Your rectifier might be good, I can't tell for certain with the data you've given.
Some notes on resistance. Low resistance means values approaching zero ohms. High resistances are larger numbers with infinity being the upper limit.
What meter are you using for resistance checks? Modern meters usually have a diode symbol range setting. This setting puts extra power into the circuit under test so that diodes have enough to conduct when forward biased. Other ranges won't have enough power to turn the diode on and it may read open with both polarities. This is not an issue with the old coal fired ohmmeters.

Their measuring circuits aren't very sensitive, so they put plenty of power into the circuits they test.
Field coil looks good.
Don't worry about the regulator yet. Yes, in theory the black and white should test the same. There are contacts inside that spark when interrupting current flow. This action can actually improve contact resistance as well as degrade it. We'll revisit those contacts after we start getting 14.5 V regulation and the vreg is doing some contact chattering rather than simply passing system voltage to the field coil.
Quick lesson.
The amount of voltage lost through a high resistance connection is directly proportional to the current passing though it. It is a function of ohms law. E (voltage) = I (current) X R ( resistance)
Example: lets use a constant 12V source, a known 0.1 ohm connection resistance and a load device that consumes either 10 amps or 1 amp.
When 1 amp is selected, the voltage loss through the connection is 0.1 volt. The load device sees 11.9 V of the source 12 V.
When 10 amps is selected, the voltage loss through the connection is 1.0 volt. The load device sees 11.0 V of the source 12 V.
Now imagine that there are ten connections between the power source and the load device.
When the 1 amp load is selected, the total voltage loss through ten connections is 1.0 volts. The load device sees 11.0 V of the source 12 V.

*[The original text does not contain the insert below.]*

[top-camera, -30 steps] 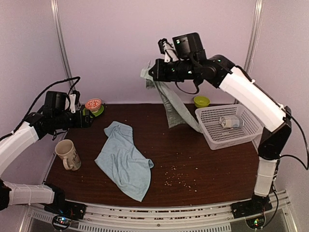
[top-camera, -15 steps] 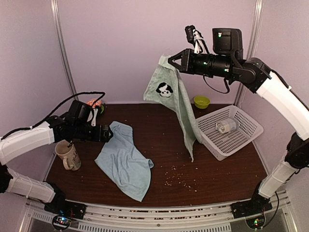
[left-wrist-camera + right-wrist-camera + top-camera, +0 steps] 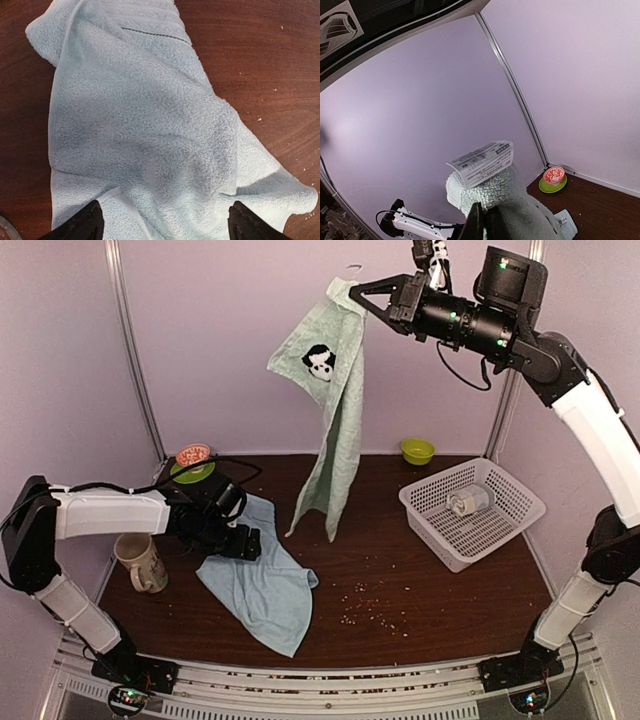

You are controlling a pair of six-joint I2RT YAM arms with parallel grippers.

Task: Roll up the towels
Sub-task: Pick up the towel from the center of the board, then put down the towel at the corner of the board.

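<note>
Green towel hangs high in the air, toward the far side. The right gripper pinches its top corner tight. The blue towel lies crumpled on the table, near the left. The left gripper is over its far left part, fingers wide apart, holding nothing. A mug stands further left.
</note>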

When 10 amps is selected, the voltage loss through ten connections is 10.0 volts. The load device sees 2.0 V of the source 12 V.
In reality your headlight, or for that matter, most all of the power consumers on your bike are not constant current loads, but draw commensurate with the voltage they receive. Your 60 Watt headlight, for example will draw 5 amps when fed 12 Volts. It will draw 4.2 Amps when fed 10 V and produce light like a 42 watt headlight.
Your immediate concern is that the black wire off the ignition switch is somewhere in the middle of your 10 or more series of connections shared with other devices. As long as your connectors and switches provide non-zero in-line resistance, the total operating load placed on the black wires is going to change the voltage readings you take.
In other words, when you make voltage readings to compare to previous tests, make sure the load conditions are the same. And, just to make it more interesting, note that the voltage of the battery drops as it depletes. So, to know the voltage drop at load, you need to always compare to the "right now" voltage at the battery.
The reason why I explained this is that the new voltage readings in your recent message can only be compared to ones from your previous post, if the test conditions were identical. Can you verify they were?
I don't want to discourage you from connector cleaning. I'm just looking for quantifiable data to show you are doing the most important ones first.
The data presented so far seems to suggest you've got more cleaning to do. Look at your schematic. Follow power path from battery to alternator field and to the rectifier. Note each connector or switch in the path. Each one has the potential for voltage loss. Don't forget the ground path, too, as it is in the current loop and can consume power, as well.
Cleaning connectors-
Male terminals you already know how to access and clean with a Scotchbrite pad. The female bullets are more interesting. I made a tool to clean these. I got a piece of brass tubing from the hardware store in a smaller diameter than the bullet males. I also bought some crocus or emery cloth. Very fine abrasive, I think it has a coating of red jewelers polishing rouge on one side. I used a razor saw to cut a slot in the end of the tubing wide enough to accept the thickness of the cloth. Cut widths of cloth about the length of the bullet male and make the strips long enough to wrap around the end of the tube with the abrasive exposed. Chuck the tube in your electric drill and insert into the female connector. As the drill spins it cleans and polishes the contact surface. You can adjust the number of wraps to make good pressure inside. If needed, readjust the female socket tension for a good grab onto the cleaned male bullet. Just before final assembly, I squirt a little DeOxit on both the male and female connectors.
The new tool makes the female bullet contacts easier and faster to clean than the males!
Female spade terminals I clean with a modified thin fingernail file about the same or less thickness than the male spade terminal. It was well used and not very aggressive cutting. I ground one so its width was about the same as the male spade. I made mine cut on extraction from the female spade socket. One or two insertion/extraction cycles is usually all it takes to clean the terminal. The male terminals are exposed to cleaning like the Bullet type. A little DeOxit and reassemble.